◆ WHAT YOU WILL DO
Transcribe the data that follows precisely, omitting nothing.

◆ INPUT DATA

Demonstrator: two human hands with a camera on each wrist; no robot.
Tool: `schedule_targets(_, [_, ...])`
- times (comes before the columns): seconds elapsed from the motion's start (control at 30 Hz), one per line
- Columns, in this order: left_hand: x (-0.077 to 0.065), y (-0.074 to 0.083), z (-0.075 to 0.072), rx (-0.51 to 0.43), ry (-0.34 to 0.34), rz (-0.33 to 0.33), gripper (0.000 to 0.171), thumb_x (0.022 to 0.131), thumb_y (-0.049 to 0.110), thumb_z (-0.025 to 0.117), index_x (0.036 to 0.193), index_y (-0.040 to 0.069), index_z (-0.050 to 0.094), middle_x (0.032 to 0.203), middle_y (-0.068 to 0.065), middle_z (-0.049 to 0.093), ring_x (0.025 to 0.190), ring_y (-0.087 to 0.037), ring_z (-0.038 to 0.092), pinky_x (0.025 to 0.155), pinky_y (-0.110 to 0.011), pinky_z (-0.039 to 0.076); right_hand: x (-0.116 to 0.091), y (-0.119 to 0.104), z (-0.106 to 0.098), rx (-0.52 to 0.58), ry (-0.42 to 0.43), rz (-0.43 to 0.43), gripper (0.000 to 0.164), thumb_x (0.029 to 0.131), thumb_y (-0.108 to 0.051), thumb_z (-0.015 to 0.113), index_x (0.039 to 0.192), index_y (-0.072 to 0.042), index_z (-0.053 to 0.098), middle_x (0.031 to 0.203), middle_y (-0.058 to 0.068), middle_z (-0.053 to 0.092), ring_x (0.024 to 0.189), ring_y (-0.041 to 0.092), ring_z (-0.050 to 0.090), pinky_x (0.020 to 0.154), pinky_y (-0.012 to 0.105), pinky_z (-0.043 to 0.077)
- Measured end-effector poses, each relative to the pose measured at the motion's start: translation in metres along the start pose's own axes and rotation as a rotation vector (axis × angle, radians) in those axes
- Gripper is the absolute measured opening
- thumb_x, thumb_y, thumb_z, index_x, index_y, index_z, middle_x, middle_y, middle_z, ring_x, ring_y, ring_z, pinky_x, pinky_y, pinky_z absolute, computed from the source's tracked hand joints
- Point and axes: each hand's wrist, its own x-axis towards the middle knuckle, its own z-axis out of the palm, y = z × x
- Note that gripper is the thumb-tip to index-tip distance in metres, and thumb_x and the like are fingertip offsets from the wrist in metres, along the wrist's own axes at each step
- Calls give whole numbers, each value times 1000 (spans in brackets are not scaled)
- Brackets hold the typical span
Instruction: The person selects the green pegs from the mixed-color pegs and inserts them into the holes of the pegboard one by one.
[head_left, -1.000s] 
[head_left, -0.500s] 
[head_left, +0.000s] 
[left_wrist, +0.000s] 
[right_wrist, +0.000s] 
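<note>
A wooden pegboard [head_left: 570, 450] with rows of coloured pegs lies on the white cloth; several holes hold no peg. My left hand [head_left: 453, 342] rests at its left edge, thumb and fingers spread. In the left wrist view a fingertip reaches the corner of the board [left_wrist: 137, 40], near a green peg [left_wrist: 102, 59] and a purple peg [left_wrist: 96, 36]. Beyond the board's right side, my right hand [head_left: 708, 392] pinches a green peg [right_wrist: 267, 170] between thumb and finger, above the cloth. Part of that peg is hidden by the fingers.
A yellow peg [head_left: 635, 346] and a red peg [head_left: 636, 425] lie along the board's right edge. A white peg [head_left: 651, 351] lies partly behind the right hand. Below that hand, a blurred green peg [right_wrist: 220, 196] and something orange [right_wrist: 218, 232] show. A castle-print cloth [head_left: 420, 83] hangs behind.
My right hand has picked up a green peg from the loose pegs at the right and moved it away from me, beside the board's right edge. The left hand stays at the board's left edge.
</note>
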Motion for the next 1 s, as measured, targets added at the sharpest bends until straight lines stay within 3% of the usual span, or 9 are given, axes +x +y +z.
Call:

◆ REPLY
Demonstrator: two human hands with a camera on each wrist; no robot.
Tool: `schedule_targets(_, [_, ...])`
- times (comes before the columns): seconds elapsed from the motion's start (control at 30 Hz), one per line
- Columns, in this order: left_hand: x (-0.077 to 0.065), y (-0.074 to 0.083), z (-0.075 to 0.072), rx (-0.51 to 0.43), ry (-0.34 to 0.34), rz (-0.33 to 0.33), gripper (0.000 to 0.171), thumb_x (0.022 to 0.131), thumb_y (-0.049 to 0.110), thumb_z (-0.025 to 0.117), index_x (0.036 to 0.193), index_y (-0.040 to 0.069), index_z (-0.050 to 0.094), middle_x (0.032 to 0.203), middle_y (-0.068 to 0.065), middle_z (-0.049 to 0.093), ring_x (0.025 to 0.190), ring_y (-0.087 to 0.037), ring_z (-0.038 to 0.092), pinky_x (0.025 to 0.155), pinky_y (-0.110 to 0.011), pinky_z (-0.039 to 0.076); right_hand: x (-0.116 to 0.091), y (-0.119 to 0.104), z (-0.106 to 0.098), rx (-0.52 to 0.58), ry (-0.42 to 0.43), rz (-0.43 to 0.43), gripper (0.000 to 0.164), thumb_x (0.029 to 0.131), thumb_y (-0.108 to 0.051), thumb_z (-0.015 to 0.113), index_x (0.039 to 0.192), index_y (-0.072 to 0.042), index_z (-0.053 to 0.098), middle_x (0.031 to 0.203), middle_y (-0.058 to 0.068), middle_z (-0.053 to 0.092), ring_x (0.024 to 0.189), ring_y (-0.041 to 0.092), ring_z (-0.050 to 0.090), pinky_x (0.020 to 0.154), pinky_y (-0.012 to 0.105), pinky_z (-0.043 to 0.077)
- Measured end-effector poses, each relative to the pose measured at the motion's start: translation in metres along the start pose's own axes and rotation as a rotation vector (axis × angle, radians) in those axes
- Gripper is the absolute measured opening
- thumb_x, thumb_y, thumb_z, index_x, index_y, index_z, middle_x, middle_y, middle_z, ring_x, ring_y, ring_z, pinky_x, pinky_y, pinky_z absolute, computed from the source's tracked hand joints
- Point and axes: each hand's wrist, its own x-axis towards the middle knuckle, its own z-axis out of the palm, y = z × x
- Note that gripper is the thumb-tip to index-tip distance in metres, and thumb_x and the like are fingertip offsets from the wrist in metres, along the wrist's own axes at each step
- Calls give whole numbers, each value times 1000 (spans in brackets are not scaled)
- Brackets hold the typical span
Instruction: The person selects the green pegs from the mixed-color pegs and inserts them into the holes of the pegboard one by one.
[head_left, -1.000s] 
[head_left, -0.500s] 
[head_left, +0.000s] 
[left_wrist, +0.000s] 
[right_wrist, +0.000s] 
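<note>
A wooden pegboard [head_left: 570, 450] with rows of coloured pegs lies on the white cloth; several holes hold no peg. My left hand [head_left: 453, 342] rests at its left edge, thumb and fingers spread. In the left wrist view a fingertip reaches the corner of the board [left_wrist: 137, 40], near a green peg [left_wrist: 102, 59] and a purple peg [left_wrist: 96, 36]. Beyond the board's right side, my right hand [head_left: 708, 392] pinches a green peg [right_wrist: 267, 170] between thumb and finger, above the cloth. Part of that peg is hidden by the fingers.
A yellow peg [head_left: 635, 346] and a red peg [head_left: 636, 425] lie along the board's right edge. A white peg [head_left: 651, 351] lies partly behind the right hand. Below that hand, a blurred green peg [right_wrist: 220, 196] and something orange [right_wrist: 218, 232] show. A castle-print cloth [head_left: 420, 83] hangs behind.
My right hand has picked up a green peg from the loose pegs at the right and moved it away from me, beside the board's right edge. The left hand stays at the board's left edge.
</note>
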Motion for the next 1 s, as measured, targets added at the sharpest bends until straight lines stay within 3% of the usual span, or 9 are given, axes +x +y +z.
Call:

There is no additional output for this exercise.